◆ Task item ◆
Please report, as a bare number, how many lines below include the string "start".

◆ Data below ◆

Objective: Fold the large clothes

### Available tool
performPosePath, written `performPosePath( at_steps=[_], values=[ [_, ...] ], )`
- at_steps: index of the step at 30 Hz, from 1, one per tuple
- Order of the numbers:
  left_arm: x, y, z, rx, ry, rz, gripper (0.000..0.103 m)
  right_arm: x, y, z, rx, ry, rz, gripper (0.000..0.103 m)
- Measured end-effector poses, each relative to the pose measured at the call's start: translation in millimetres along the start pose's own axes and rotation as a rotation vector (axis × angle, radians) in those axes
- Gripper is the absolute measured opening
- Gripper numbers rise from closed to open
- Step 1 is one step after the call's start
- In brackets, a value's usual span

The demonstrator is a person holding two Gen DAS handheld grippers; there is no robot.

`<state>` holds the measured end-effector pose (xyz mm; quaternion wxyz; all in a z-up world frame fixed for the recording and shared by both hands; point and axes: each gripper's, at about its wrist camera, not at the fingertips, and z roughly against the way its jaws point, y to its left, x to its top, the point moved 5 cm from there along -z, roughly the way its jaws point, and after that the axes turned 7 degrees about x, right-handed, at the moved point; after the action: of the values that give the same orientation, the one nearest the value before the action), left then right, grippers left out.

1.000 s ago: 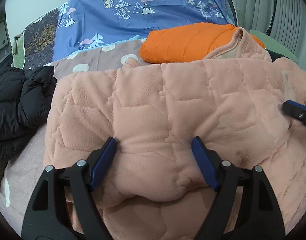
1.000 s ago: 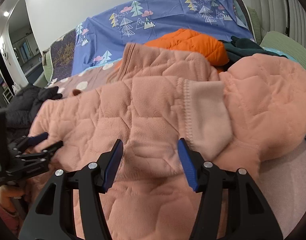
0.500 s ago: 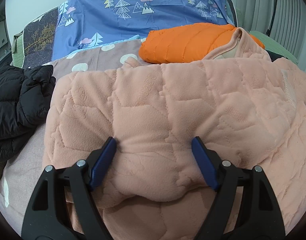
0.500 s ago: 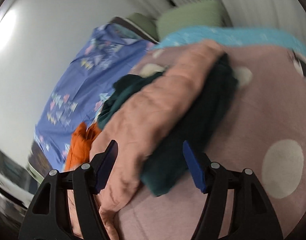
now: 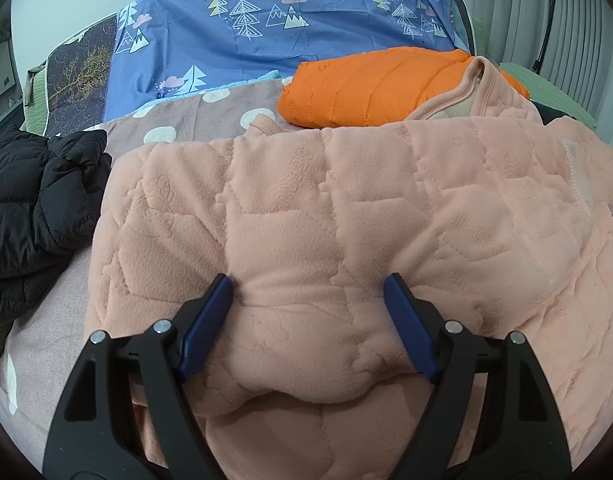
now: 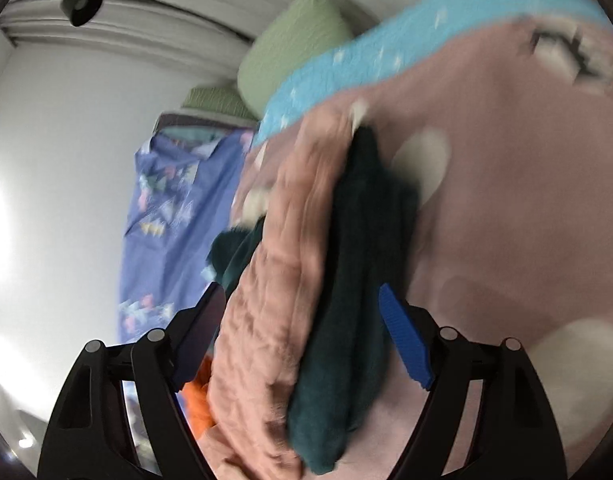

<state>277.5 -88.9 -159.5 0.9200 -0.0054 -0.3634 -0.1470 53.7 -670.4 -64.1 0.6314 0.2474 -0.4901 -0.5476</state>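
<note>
In the left wrist view, a bed is covered with a dusty-pink blanket (image 5: 210,114) dotted with pale circles, and a blue sheet printed with trees and mountains (image 5: 282,28) hangs along the back against a pale wall, with a ribbed white surface at the far right. A peach quilted fleece garment (image 5: 346,216) lies spread across the middle of the bed, a black puffer jacket (image 5: 34,208) heaped at its left and a folded orange puffer jacket (image 5: 370,88) behind it. The left hand-held gripper (image 5: 306,322) stands wide, its blue pads pressed into a bunched fold of the fleece at the near edge. The right wrist view is blurred and rolled sideways: the pink blanket (image 6: 526,208) with its turquoise edge fills the right, green pillows (image 6: 290,48) sit by the white wall. The right hand-held gripper (image 6: 302,332) has its jaws opening, with a fleece edge (image 6: 274,288) and a dark teal garment (image 6: 346,320) lying between them, the pads apart from both.
</note>
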Motion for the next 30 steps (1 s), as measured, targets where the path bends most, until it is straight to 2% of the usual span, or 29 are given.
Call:
performPosePath(
  at_steps=[1, 2, 3, 4, 5, 6, 7, 9, 13, 14, 15, 16, 19, 21, 23, 24, 26, 27, 30],
  values=[
    [-0.2, -0.2, 0.2, 0.001, 0.000, -0.001, 0.080, 2.6, 3.9, 2.7, 0.024, -0.006, 0.022, 0.078],
    [0.0, -0.1, 0.2, 0.000, 0.000, 0.000, 0.080, 3.7, 12.0, 2.3, 0.085, 0.006, 0.052, 0.072],
    [0.0, -0.3, 0.3, 0.001, 0.001, -0.001, 0.080, 2.4, 20.7, -5.1, 0.139, 0.058, 0.077, 0.069],
    [0.0, -0.3, 0.3, 0.001, 0.000, -0.001, 0.080, -1.0, 24.4, -13.4, 0.151, 0.112, 0.092, 0.066],
    [0.0, -0.2, 0.4, 0.000, 0.000, 0.000, 0.080, -4.3, 26.5, -25.3, 0.123, 0.169, 0.103, 0.060],
    [0.2, -0.4, 0.4, 0.000, 0.000, 0.001, 0.080, -7.0, 20.8, -36.4, 0.021, 0.188, 0.092, 0.058],
    [0.2, -0.5, 0.6, -0.001, 0.000, 0.001, 0.080, -8.5, 13.5, -39.5, -0.045, 0.170, 0.059, 0.058],
    [0.2, -0.8, 0.7, -0.001, -0.001, 0.001, 0.080, -9.1, 5.0, -46.4, -0.057, 0.144, -0.002, 0.058],
    [0.3, -1.0, 0.4, 0.000, 0.002, 0.001, 0.080, -5.1, 12.0, -75.2, -0.066, 0.141, 0.050, 0.060],
    [0.4, -1.0, 0.4, -0.001, 0.002, 0.001, 0.080, 0.1, 12.7, -81.8, -0.086, 0.135, 0.067, 0.053],
    [0.2, -1.0, 0.8, -0.003, 0.002, 0.003, 0.080, 4.3, 14.1, -84.5, -0.116, 0.111, 0.085, 0.036],
    [0.8, -1.2, 0.8, -0.003, 0.002, 0.003, 0.080, 8.0, 12.8, -83.4, -0.113, 0.103, 0.086, 0.014],
    [0.8, -1.0, 1.1, -0.002, 0.002, 0.003, 0.080, 0.1, 44.0, -77.2, -0.032, 0.079, 0.138, 0.012],
    [0.8, -1.3, 1.1, -0.003, 0.002, 0.003, 0.080, -18.9, 82.6, -67.6, 0.046, 0.094, 0.256, 0.012],
    [0.8, -1.1, 1.1, -0.003, 0.002, 0.004, 0.080, -58.4, 132.7, -44.4, 0.165, 0.131, 0.402, 0.012],
    [0.9, -1.1, 0.9, -0.002, 0.002, 0.004, 0.080, -92.0, 164.5, -27.3, 0.245, 0.172, 0.497, 0.012],
    [1.1, -1.4, 2.2, -0.005, 0.000, 0.007, 0.080, -142.2, 201.3, -1.4, 0.339, 0.223, 0.629, 0.011],
    [1.3, -1.2, 2.8, -0.009, -0.002, 0.011, 0.080, -182.9, 224.3, 14.8, 0.407, 0.269, 0.717, 0.011],
    [3.6, 3.2, 10.5, -0.054, -0.024, 0.051, 0.080, -273.3, 253.6, 36.9, 0.517, 0.404, 0.854, 0.012]
  ],
)
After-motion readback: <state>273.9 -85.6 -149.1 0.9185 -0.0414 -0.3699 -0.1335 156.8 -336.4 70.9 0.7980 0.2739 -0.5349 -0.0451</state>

◆ Output for this task ◆
2